Bunu uzun ve zarif bir şekilde söyledi ama artık bir yetişkin olduğum için bana eskisi gibi koşmamamı söylüyordu. Reynold'un yaşlı adamı işaret ederek 'Sanırım dırdır başlamak üzere' dediğini görebiliyordum.

Yaşlı adamın son derece soğukkanlı görünen konuşması, hiç bitmeyecekmiş gibi narin ve uzun bir şekilde devam etti.

"Bu nedenle, Penelope Eckhart'ın büyüdüğünü kabul ediyor ve bunu resmen ilan ediyorum."

Tak-. Sonunda yaşlı dede konuşmasını bitirdi ve elindeki dosyayı düzgünce kapattı. Dinleyicilerden büyük bir alkış koptu.

Gülümsemeden ya da başka hiçbir soruya cevap vermeden sessizce dinlemem gerekiyordu. Bu tür bir reşit olma töreni düzenlerken yapabileceğim tek şey buydu.

"Butler."

Alkışlar yavaş yavaş sakinleşirken, Dük törenden sorumlu olan uşağa baktı. Uşak hemen harekete geçti. Hazırladığı tepsiyi bir tarafa sürükledi.

Bu son prosedürdü. Yakın aile üyeleri arasında bir kutlama ve saygı ifadesi olarak seri içki içilmesi.

Tabii ki bu tamamen bitmedi ve o zamandan beri bir resepsiyona yol açtı. Her neyse, aklımdan geçenleri bir kenara bıraktım çünkü tam da güvenli bir şekilde bitirmek üzereydim.

"Ama Derrick hangi cehennemde?"

O sırada Dük, Renald'a kızgın bir sesle sordu. Ancak o zaman fark ettim. Derrick tören sırasında yerinde değildi.

Renald salonda etrafına bakınırken kaşlarını çattı.

"Oh, uzun zamandır onu arıyorum ama bulamıyorum. Onu şimdi getireyim mi baba?"

"Sen, hemen ona git."

Ancak Dük buna izin vermeden önce uşak geldi. Dük hemen ağzını kapattı ve yüzüne yine dostane bir ifade yerleştirdi. Uşağın getirdiği tepside dört şişe içki ve yan yana dört altın bardak vardı.

"Butler, devam et. Derrick'i bul ve buraya getir."

Dük uşağa emretti, o da bardağı ona uzattı. Kısa süre sonra konuklara anlayışlarını sordu.

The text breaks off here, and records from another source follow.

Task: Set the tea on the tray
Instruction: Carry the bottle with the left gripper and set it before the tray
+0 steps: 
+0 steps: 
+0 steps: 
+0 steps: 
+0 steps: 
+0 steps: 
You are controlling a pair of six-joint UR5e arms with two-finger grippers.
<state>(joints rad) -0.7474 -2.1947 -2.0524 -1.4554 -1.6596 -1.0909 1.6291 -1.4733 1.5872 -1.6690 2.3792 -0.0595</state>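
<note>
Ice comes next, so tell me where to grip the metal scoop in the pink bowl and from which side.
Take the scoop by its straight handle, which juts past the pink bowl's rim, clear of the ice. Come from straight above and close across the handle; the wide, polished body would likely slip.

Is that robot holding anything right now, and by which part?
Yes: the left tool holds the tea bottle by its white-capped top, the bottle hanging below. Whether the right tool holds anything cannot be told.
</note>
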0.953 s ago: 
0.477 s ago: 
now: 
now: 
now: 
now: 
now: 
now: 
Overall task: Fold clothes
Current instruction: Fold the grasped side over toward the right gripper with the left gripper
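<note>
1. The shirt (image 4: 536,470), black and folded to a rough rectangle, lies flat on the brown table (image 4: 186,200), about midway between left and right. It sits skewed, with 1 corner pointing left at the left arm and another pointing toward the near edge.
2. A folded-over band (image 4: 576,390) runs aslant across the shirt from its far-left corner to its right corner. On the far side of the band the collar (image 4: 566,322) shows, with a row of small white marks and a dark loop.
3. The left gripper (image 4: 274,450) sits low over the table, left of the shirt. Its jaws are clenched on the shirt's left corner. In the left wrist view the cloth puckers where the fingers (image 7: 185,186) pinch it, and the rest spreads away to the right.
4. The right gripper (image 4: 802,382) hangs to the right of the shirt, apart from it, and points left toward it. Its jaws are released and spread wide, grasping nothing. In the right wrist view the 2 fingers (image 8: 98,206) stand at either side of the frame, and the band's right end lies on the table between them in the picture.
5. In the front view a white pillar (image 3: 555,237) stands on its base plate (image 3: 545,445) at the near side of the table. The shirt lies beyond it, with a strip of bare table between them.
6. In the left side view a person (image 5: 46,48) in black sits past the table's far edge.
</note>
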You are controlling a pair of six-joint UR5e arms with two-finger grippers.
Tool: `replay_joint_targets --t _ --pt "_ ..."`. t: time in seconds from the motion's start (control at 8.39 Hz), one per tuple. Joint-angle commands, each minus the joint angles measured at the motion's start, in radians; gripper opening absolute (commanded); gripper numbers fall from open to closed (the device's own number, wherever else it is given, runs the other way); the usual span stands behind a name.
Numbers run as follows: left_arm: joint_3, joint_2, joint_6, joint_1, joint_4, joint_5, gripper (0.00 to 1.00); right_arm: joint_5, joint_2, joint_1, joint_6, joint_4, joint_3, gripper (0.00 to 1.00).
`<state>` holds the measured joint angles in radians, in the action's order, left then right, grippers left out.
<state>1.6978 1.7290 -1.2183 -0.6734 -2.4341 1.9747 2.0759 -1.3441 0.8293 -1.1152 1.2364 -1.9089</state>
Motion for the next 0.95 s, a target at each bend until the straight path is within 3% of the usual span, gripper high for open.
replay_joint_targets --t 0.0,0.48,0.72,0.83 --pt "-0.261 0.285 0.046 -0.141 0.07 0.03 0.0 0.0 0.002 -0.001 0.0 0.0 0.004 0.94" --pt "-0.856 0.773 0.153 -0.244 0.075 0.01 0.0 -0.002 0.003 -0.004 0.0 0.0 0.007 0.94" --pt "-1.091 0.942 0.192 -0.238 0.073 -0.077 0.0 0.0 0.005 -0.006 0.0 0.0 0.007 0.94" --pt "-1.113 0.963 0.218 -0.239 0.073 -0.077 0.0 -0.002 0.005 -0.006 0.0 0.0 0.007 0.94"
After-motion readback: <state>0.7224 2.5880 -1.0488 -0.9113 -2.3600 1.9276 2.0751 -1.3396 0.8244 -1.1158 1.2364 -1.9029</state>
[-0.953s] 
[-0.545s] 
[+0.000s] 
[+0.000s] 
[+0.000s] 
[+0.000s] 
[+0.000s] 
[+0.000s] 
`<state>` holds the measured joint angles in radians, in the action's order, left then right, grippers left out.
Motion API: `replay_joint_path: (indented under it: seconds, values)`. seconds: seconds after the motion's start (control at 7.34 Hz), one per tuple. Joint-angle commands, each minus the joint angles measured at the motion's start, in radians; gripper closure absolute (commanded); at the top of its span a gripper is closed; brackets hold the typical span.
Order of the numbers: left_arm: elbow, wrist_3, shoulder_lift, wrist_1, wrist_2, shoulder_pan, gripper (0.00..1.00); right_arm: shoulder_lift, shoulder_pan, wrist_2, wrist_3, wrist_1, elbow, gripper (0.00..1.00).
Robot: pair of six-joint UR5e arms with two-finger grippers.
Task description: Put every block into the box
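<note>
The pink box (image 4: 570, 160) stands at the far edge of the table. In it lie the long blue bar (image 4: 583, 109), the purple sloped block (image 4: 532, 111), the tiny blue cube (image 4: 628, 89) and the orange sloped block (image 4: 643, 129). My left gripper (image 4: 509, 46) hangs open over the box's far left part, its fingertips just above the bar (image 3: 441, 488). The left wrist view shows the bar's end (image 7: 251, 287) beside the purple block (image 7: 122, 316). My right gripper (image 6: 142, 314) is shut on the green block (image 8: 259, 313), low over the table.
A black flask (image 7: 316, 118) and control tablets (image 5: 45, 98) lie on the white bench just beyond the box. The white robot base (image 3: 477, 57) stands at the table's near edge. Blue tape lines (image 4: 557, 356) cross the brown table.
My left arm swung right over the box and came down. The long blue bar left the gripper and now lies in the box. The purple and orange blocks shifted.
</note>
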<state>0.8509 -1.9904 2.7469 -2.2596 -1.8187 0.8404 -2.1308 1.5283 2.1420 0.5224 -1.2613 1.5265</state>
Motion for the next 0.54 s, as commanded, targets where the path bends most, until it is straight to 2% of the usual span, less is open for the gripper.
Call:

"Lütfen bir dakika bekleyin."

Tören durdu. Yeni bir izlenim edinmiştim çünkü bu kadar titiz olan Derrick'in sorun çıkaracağını bilmiyordum.

Ama bir an için, hizmetçinin masanın üzerine bir şişe içki ve bir bardak koymasına yakından baktım.

uşak yerine masa. Tık-.

Önümde oldukça kaba bir altın bardak vardı. Dük'ün ve iki oğlunun süslü bardaklarının aksine, üzerinde hiçbir isim yazmayan, ailenin armasının ve güzel el yazısının kazınmış olduğu tekdüze bir şeydi.

Reşit olma töreni gibi özel günlerde kullanılan altın kupa yeni bir kupa değil, uzun zamandır favori olan bir kupadır. Bu, günün ana karakterine olan sevgisini ifade ettiği anlamına geliyordu. Bu yüzden buradaki soylular çocukları doğduğunda altın yüzük yerine isimlerinin kazılı olduğu altın kupalar verir ve alırlardı.

Emily'den duyduğuma göre Penelope'nin de bir fincanı varmış. Dükün evine kadar dükü takip ettiğinde, Derrick'in reşit olma töreni hemen köşeyi dönmüştü.

Bu nedenle aceleyle hazırlanırken maalesef adımı yazdıramadım. O zamandan beri isim kazımak için yeterli zaman olmuştu ama Renald'ın reşit olma törenine kadar dört yıl gibi uzun bir boşluk vardı. Sahibi tarafından bile unutulan Kutsal Kâse hâlâ sade duruyordu.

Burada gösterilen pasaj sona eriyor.